__REQUIRED ACTION__
Locate each line with the string "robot" in the listing below and copy it.

DATA EXTRACT section start

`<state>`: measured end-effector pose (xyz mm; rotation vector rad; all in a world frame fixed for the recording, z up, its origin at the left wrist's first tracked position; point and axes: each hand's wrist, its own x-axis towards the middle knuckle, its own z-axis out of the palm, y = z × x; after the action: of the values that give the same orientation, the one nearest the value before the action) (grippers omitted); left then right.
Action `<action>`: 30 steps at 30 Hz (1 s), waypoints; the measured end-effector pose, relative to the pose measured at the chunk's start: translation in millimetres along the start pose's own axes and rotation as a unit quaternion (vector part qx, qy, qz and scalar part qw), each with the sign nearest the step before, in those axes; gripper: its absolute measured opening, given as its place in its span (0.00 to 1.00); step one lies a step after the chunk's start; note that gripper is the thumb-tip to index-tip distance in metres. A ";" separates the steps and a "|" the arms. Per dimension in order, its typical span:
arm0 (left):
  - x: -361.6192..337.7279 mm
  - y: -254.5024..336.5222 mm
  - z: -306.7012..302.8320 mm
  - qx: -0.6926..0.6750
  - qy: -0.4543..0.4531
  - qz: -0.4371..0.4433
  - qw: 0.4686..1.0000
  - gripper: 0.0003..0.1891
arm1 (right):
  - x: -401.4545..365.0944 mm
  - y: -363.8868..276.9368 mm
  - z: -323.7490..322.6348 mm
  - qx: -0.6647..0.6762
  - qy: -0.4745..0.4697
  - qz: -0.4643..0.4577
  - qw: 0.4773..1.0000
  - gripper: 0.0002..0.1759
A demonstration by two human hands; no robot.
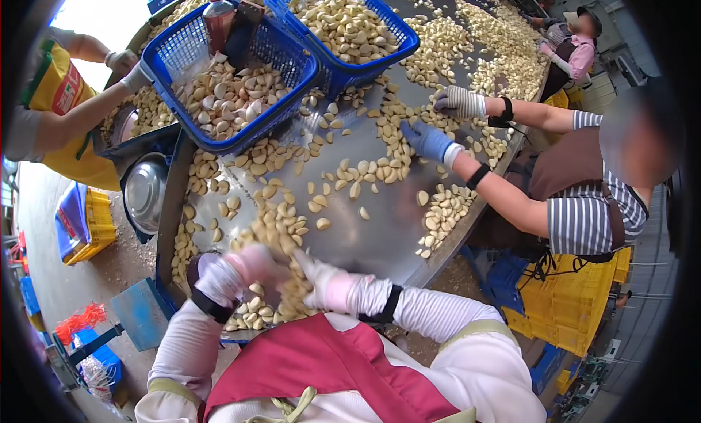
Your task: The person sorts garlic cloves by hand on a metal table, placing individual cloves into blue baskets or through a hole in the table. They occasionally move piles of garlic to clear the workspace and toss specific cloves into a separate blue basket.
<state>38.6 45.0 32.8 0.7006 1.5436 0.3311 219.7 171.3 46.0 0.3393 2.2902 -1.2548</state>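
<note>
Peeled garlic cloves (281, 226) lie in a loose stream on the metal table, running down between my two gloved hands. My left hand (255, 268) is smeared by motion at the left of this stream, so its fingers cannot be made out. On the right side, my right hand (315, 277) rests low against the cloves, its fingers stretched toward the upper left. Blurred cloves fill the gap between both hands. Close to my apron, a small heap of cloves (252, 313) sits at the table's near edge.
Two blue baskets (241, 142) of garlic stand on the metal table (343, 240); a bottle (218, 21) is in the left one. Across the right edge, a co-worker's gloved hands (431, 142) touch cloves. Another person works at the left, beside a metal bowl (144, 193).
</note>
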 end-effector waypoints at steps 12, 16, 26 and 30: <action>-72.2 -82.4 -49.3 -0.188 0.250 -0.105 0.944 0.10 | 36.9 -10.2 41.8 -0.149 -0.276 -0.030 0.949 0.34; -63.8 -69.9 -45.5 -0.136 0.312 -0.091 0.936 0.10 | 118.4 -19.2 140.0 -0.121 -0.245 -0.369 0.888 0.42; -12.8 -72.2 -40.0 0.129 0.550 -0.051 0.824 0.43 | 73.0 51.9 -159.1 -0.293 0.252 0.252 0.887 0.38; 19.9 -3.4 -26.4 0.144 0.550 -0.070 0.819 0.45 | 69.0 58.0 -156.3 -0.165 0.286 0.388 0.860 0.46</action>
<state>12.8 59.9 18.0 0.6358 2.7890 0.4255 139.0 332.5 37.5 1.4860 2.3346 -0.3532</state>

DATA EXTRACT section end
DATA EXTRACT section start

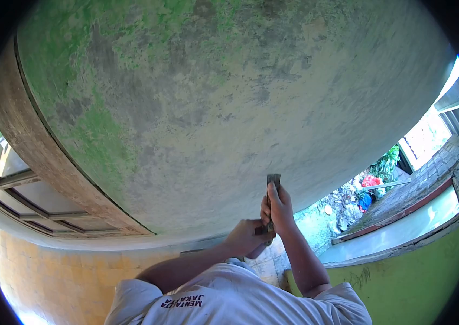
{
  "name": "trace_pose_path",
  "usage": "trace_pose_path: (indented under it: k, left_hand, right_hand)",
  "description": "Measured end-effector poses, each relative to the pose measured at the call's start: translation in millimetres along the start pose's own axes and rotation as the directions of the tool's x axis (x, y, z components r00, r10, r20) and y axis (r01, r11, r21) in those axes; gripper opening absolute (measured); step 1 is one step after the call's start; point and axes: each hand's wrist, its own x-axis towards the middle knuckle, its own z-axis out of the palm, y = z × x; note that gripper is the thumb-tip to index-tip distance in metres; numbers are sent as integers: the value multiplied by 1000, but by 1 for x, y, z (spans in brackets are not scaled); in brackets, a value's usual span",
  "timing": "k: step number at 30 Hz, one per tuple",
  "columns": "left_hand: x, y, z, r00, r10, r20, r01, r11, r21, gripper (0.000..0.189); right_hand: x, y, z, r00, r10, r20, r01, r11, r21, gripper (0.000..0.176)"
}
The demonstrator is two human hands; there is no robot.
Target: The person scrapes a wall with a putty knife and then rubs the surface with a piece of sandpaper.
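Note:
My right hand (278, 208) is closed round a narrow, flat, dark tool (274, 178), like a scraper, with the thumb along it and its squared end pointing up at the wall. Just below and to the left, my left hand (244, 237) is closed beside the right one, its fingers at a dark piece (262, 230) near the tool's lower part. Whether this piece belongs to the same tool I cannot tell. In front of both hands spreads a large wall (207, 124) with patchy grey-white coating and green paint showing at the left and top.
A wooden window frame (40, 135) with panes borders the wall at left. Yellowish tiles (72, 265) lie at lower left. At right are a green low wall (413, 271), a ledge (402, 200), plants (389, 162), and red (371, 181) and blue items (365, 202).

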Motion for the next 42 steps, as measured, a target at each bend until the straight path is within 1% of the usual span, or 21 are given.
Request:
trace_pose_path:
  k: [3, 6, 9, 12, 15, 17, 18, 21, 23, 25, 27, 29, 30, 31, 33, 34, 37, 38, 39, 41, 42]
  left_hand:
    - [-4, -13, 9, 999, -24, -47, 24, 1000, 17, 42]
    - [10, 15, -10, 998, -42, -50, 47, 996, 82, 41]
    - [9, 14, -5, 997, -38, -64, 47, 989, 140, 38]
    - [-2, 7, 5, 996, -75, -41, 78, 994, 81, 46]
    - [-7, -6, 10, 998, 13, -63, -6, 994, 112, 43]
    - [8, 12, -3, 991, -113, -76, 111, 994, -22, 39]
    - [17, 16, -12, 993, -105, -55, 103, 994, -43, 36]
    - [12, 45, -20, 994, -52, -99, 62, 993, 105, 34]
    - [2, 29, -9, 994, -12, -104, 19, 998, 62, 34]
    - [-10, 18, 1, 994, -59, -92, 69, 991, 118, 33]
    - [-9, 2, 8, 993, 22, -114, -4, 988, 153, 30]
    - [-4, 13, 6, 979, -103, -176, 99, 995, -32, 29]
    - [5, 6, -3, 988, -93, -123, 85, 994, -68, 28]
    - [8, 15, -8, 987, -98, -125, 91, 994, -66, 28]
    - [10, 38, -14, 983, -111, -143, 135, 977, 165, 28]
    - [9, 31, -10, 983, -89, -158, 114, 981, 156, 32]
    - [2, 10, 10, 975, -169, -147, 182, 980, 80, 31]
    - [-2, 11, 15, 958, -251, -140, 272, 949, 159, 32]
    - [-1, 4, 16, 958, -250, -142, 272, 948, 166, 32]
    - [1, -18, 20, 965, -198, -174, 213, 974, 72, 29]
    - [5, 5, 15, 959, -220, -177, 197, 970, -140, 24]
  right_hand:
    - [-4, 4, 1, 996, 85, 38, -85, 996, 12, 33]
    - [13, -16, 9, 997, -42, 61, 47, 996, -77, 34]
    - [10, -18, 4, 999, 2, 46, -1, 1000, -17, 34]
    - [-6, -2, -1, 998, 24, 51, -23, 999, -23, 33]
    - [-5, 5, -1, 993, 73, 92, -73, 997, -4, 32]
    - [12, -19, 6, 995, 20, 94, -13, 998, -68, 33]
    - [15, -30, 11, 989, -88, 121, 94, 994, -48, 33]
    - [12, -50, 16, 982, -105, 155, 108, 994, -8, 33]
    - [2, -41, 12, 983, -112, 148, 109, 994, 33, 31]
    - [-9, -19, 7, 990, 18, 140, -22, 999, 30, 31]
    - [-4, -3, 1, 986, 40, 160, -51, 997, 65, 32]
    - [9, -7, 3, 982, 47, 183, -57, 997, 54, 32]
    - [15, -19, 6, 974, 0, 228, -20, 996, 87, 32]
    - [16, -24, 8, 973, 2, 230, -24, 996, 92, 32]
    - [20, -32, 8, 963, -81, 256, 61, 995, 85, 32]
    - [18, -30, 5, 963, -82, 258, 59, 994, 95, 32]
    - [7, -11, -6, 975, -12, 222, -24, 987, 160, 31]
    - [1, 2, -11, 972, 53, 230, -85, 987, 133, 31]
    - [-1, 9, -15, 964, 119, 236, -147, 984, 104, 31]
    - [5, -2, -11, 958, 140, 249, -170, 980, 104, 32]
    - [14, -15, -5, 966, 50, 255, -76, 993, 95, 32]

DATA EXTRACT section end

__RESPONSE BOX__
A demonstration by two human hands; no robot.
The demonstrator is two human hands; there is no robot.

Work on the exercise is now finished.